■ **WHAT YOU WILL DO**:
An exact repetition of the data below, without images, is the expected answer.

■ **DATA**:

──────────

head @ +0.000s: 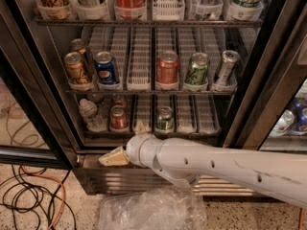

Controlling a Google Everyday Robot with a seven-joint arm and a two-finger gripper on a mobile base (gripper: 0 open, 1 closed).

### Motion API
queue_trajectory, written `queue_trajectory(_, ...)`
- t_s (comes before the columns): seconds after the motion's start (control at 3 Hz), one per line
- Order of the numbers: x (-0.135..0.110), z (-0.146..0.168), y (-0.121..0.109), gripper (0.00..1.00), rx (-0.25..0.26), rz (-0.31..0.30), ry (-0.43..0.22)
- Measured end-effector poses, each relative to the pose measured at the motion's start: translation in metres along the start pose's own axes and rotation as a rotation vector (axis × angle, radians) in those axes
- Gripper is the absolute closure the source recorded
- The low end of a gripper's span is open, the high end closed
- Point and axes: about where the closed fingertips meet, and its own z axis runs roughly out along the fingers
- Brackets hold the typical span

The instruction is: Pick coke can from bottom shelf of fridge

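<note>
The fridge (268,75) stands open in front of me. On its bottom shelf (207,127), a dark rack with white ribbed lane dividers, the small red coke can (118,118) stands upright at the front left. A second red can (120,102) shows behind it. My gripper (127,143) is on a white arm reaching in from the right. It is open and empty, in front of the fridge's lower edge, just below and slightly right of the coke can, not touching it.
A green can (164,119) stands to the right of the coke can and a clear bottle (88,112) to its left. The shelf above holds several cans, among them a larger orange-red one (168,68). The ribbed steel base panel (103,180), a clear plastic bag (148,210) and cables (29,200) are at floor level.
</note>
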Motion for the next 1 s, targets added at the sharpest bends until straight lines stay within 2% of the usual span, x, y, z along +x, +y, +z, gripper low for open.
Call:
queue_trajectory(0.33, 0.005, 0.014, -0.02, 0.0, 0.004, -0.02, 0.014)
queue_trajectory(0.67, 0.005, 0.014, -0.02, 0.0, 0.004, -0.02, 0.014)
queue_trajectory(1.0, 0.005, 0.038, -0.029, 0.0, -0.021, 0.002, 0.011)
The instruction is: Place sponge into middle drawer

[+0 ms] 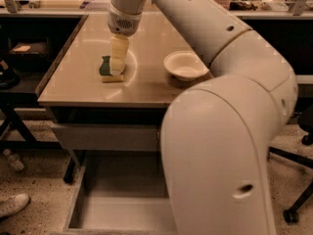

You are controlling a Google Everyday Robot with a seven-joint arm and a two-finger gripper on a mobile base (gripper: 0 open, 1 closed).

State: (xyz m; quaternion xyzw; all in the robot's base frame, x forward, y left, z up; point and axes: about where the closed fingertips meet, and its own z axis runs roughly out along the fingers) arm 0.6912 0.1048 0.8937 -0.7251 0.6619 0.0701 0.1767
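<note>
The sponge (107,71), pale yellow with a dark green layer, lies on the left part of the tan table top (146,89). My gripper (117,65) hangs straight down from the wrist and sits on or right against the sponge's right side, hiding part of it. The middle drawer (120,210) stands pulled out low at the front, with a bare grey floor and low side walls. Its right part is hidden behind my arm's large white body.
A white bowl (185,65) stands on the table to the right of the sponge. A shut grey drawer front (105,137) sits under the table edge. A shoe (12,204) and a bottle (12,160) lie on the floor at left. A chair's wheeled base (292,213) is at right.
</note>
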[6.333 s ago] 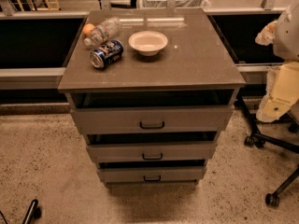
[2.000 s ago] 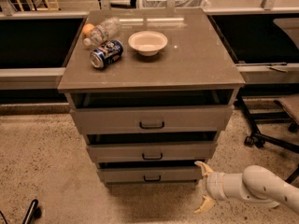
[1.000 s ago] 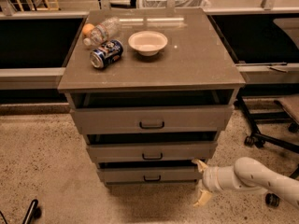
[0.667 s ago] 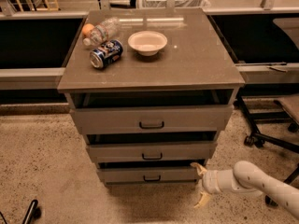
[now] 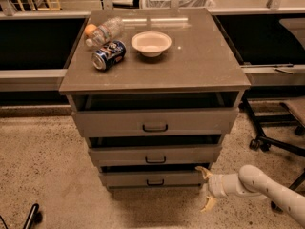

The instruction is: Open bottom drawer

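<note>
My gripper (image 5: 206, 188) sits low at about 4 o'clock in the camera view, at the right end of the bottom drawer (image 5: 152, 178), with the white arm reaching in from the lower right. The two fingers stand apart, one tip (image 5: 203, 171) up by the drawer front's right end and the other (image 5: 208, 206) lower, toward the floor; nothing is held between them. The bottom drawer is the lowest of three fronts on the grey-brown cabinet (image 5: 155, 70), at roughly 6 o'clock from the cabinet top, and its black bar handle (image 5: 155, 182) lies at 9 o'clock from my gripper, apart from it. I judge the step in hand to be the approach: no contact with the handle is made, though the drawer already shows a dark gap above its front. The next move calls for travel toward 9 o'clock along the drawer front until the fingers bracket the handle, then closure on it, then a straight pull outward. On the cabinet top, toward 11 o'clock, a bowl (image 5: 151, 43), a can (image 5: 108, 55) and a plastic bottle (image 5: 104, 31) lie clear of this work.
</note>
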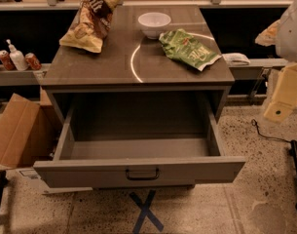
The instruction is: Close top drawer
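Observation:
The top drawer [138, 172] of the grey-taupe cabinet is pulled far out toward the camera. Its flat front carries a small dark handle [142, 174] at the centre, and the inside looks empty. The cabinet top [114, 65] overhangs the back of the drawer. The lower drawers are hidden behind the open drawer front. My gripper [279, 106] shows as a pale beige part of the arm at the right edge. It is to the right of the cabinet, about level with the drawer's right side, and clear of the drawer.
On the cabinet top lie a white bowl [154, 23], a green chip bag [188, 48] and a brown chip bag [89, 23]. A cardboard box [19, 130] stands left of the drawer. Blue tape forms an X [145, 211] on the floor in front.

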Robot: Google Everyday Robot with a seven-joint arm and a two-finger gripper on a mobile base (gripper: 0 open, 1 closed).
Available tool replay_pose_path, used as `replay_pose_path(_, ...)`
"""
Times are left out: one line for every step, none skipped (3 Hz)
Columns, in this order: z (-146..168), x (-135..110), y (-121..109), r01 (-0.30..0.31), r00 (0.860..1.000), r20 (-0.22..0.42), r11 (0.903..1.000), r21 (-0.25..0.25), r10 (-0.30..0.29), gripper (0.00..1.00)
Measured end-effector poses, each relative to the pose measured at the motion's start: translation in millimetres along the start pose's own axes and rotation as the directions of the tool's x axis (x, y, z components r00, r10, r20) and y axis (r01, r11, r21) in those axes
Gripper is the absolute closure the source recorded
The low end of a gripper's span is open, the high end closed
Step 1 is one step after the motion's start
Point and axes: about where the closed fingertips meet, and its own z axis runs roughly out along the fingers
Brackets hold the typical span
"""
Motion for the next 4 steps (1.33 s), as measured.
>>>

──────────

■ **RESULT**:
head @ +0.000s: 

Controlling a Google Everyday Robot with a seven-joint arm and a two-finger gripper on a mobile base (gripper: 0 open, 1 closed).

### Motion API
queue_trajectory, written `queue_trajectory(_, ...)`
- t_s (comes before the columns): seconds after the motion's start (control at 3 Hz), one per line
- Order of the numbers: x (-0.135..0.110), z (-0.146..0.168), y (-0.121..0.109), gripper (0.00..1.00), rx (-0.25..0.26), rz (-0.31..0.30), ry (-0.43..0.22)
- Measured end-effector poses, each relative to the pose measured at the motion's start: translation in metres along the start pose's own axes and rotation as a rotation vector (axis × angle, radians) in those axes
- Gripper is the absolute closure the source recorded
- The low end of a gripper's span is open, the high end closed
- Point and axes: about where the closed fingertips meet, and its own z axis runs roughly out along the fingers
- Brackets hold the typical span

The instruction is: Pick coke can from bottom shelf of fridge

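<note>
The fridge (268,75) stands open in front of me. On its bottom shelf (207,127), a dark rack with white ribbed lane dividers, the small red coke can (118,118) stands upright at the front left. A second red can (120,102) shows behind it. My gripper (127,143) is on a white arm reaching in from the right. It is open and empty, in front of the fridge's lower edge, just below and slightly right of the coke can, not touching it.
A green can (164,119) stands to the right of the coke can and a clear bottle (88,112) to its left. The shelf above holds several cans, among them a larger orange-red one (168,68). The ribbed steel base panel (103,180), a clear plastic bag (148,210) and cables (29,200) are at floor level.
</note>
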Motion for the next 1 s, targets added at the sharpest bends until straight lines stay within 2% of the usual span, x, y, z along +x, +y, +z, gripper low for open.
Call:
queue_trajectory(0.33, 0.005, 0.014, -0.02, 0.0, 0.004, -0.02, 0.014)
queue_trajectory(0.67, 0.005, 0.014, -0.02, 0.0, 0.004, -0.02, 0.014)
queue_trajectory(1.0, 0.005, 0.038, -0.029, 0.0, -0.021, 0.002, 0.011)
The instruction is: Place sponge into middle drawer

[+0 ms] 

You are controlling a Google Everyday Robot with a seven-joint arm and a two-finger gripper on a mobile base (gripper: 0 open, 1 closed).

State: (xyz m; quaternion xyzw; all in the robot's base frame, x forward, y left, z up; point and axes: about where the closed fingertips meet, and its own z axis runs roughly out along the fingers) arm 0.6912 0.1048 0.8937 -0.7251 0.6619 0.0701 0.1767
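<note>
The sponge (107,71), pale yellow with a dark green layer, lies on the left part of the tan table top (146,89). My gripper (117,65) hangs straight down from the wrist and sits on or right against the sponge's right side, hiding part of it. The middle drawer (120,210) stands pulled out low at the front, with a bare grey floor and low side walls. Its right part is hidden behind my arm's large white body.
A white bowl (185,65) stands on the table to the right of the sponge. A shut grey drawer front (105,137) sits under the table edge. A shoe (12,204) and a bottle (12,160) lie on the floor at left. A chair's wheeled base (292,213) is at right.
</note>
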[6.333 s ago] 
[2.000 s ago] 
[1.000 s ago] 
[0.667 s ago] 
[now] 

The instruction is: Open bottom drawer

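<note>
My gripper (image 5: 206, 188) sits low at about 4 o'clock in the camera view, at the right end of the bottom drawer (image 5: 152, 178), with the white arm reaching in from the lower right. The two fingers stand apart, one tip (image 5: 203, 171) up by the drawer front's right end and the other (image 5: 208, 206) lower, toward the floor; nothing is held between them. The bottom drawer is the lowest of three fronts on the grey-brown cabinet (image 5: 155, 70), at roughly 6 o'clock from the cabinet top, and its black bar handle (image 5: 155, 182) lies at 9 o'clock from my gripper, apart from it. I judge the step in hand to be the approach: no contact with the handle is made, though the drawer already shows a dark gap above its front. The next move calls for travel toward 9 o'clock along the drawer front until the fingers bracket the handle, then closure on it, then a straight pull outward. On the cabinet top, toward 11 o'clock, a bowl (image 5: 151, 43), a can (image 5: 108, 55) and a plastic bottle (image 5: 104, 31) lie clear of this work.
</note>
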The instruction is: Close top drawer
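Observation:
The top drawer [138, 172] of the grey-taupe cabinet is pulled far out toward the camera. Its flat front carries a small dark handle [142, 174] at the centre, and the inside looks empty. The cabinet top [114, 65] overhangs the back of the drawer. The lower drawers are hidden behind the open drawer front. My gripper [279, 106] shows as a pale beige part of the arm at the right edge. It is to the right of the cabinet, about level with the drawer's right side, and clear of the drawer.
On the cabinet top lie a white bowl [154, 23], a green chip bag [188, 48] and a brown chip bag [89, 23]. A cardboard box [19, 130] stands left of the drawer. Blue tape forms an X [145, 211] on the floor in front.
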
Robot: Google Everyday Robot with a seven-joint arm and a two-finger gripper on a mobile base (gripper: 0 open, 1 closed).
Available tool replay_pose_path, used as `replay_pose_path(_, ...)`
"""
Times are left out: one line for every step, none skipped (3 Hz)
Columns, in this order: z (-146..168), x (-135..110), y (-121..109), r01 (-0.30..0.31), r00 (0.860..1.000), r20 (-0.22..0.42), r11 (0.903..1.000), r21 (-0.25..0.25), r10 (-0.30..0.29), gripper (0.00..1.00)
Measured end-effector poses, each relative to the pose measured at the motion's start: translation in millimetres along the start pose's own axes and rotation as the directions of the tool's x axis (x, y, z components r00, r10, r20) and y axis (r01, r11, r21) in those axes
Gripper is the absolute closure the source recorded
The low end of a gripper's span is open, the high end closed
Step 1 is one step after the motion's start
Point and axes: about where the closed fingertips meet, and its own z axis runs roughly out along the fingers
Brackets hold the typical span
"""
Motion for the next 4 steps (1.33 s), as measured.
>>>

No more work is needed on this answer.